Open brandonjbjelland opened 1 year ago

samos123 commented 1 year ago

I think this is getting more important with Llama 2 requiring your HF credentials to download it. Are you all open to passing the token through params for now? That would be most straight forward for the image to take in and not require controller work.

brandonjbjelland commented 1 year ago

☝️ I think this would work today if the image loader had a step of looking for PARAMS_HUGGING_FACE_HUB_TOKEN and export it as HUGGING_FACE_HUB_TOKEN prior to snapshot downloads. It's just not great security.

I didn't flesh out the issue details above but my preference would be to start building a story where data from Secrets can populate one or more params. Having HF or other tokens in plain text on CR specs isn't a story we can bring to market effectively.

nstogner commented 1 year ago

We should discourage secrets from being passed in a model object. My preference would be to have secrets set at the cluster or namespace level, and brought into params via something like:

kind: Model
spec:
  params:
    epochs: 3
    some_token: "{.secrets.huggingface.hub_token}"
brandonjbjelland commented 1 year ago

We should discourage secrets from being passed in a model object.

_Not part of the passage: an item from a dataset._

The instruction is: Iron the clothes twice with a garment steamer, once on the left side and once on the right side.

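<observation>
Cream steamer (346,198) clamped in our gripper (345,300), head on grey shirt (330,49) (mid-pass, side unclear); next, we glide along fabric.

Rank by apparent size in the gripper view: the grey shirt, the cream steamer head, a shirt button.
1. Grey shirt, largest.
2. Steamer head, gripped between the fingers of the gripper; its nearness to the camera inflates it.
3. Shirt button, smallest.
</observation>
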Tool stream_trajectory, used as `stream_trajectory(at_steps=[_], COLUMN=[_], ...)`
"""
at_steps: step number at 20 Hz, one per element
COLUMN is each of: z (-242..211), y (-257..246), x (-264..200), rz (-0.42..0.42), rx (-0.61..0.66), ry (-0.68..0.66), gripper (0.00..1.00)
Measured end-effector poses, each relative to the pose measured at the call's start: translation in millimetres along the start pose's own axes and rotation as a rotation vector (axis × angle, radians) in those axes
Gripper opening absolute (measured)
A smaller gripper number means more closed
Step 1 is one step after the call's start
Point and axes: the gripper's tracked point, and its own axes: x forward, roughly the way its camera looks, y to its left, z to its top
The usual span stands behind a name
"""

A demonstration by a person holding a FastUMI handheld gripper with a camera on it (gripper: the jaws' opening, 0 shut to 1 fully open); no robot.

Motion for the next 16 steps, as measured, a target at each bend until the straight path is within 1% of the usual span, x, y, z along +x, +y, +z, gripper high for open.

My preference would be to have secrets set at the cluster or namespace level, and brought into params via something like:

kind: Model
spec:
  params:
    epochs: 3
    some_token: "{.secrets.huggingface.hub_token}"

To make sure we're on the same page - In this case, you'd expect that there's an existing secret named huggingface in the same namespace as the model, and its data contains a json blob with a key of hub_token or perhaps a more toml/ini style newline separated hub_token=tokenval.

I think this would make a lot less sense, but an alternative interpretation of the above could have a hub_token Secret living in the huggingface ns where we'd expect the raw data of the secret to be set to PARAMS_SOME_TOKEN at runtime (i.e., not expected to contain a k/v data structure). Crossing namespaces here seems unlikely to be what you meant - just verifying the intent.

brandonjbjelland commented 1 year ago

TL;DR - the secrets store CSI driver is an option

Pros: this solution actually protects secrets via IAM and has them live outside the cluster Cons: some legwork, doesn't solve multi-cloud substratus scenarios, grows the complexity of secret input via params


There would be a good amount of work to orchestrate on the user's behalf AND it would tend us toward an even more complex representation of env vars (something we're optimizing away from) but the Secret Store CSI driver is my preferred way to inject secrets into any old workload on GKE because the same technique is portable to Cloud Run, IAM protected, can persist independent of clusters, and global instead of cluster-scoped.

This would have our users putting secrets in GCP Secret Manager, Azure Key Vault, or AWS Systems Manager Parameter Store which can be shuffled into the pod at runtime. A user declares a SecretProviderClass and injects it into their workload via volumes. IRC you can do similar to push the data to env vars (it looks similar to injecting env vars from configmaps).

The CSI driver would need to be installed, the driver provider for the current cloud platform needs to be installed on the cluster, and the workload's pod SA would need the decrypt role for that to work.

I think at the point where we want to support multi-cluster deployments within a single cloud provider, this path starts to make a lot more sense.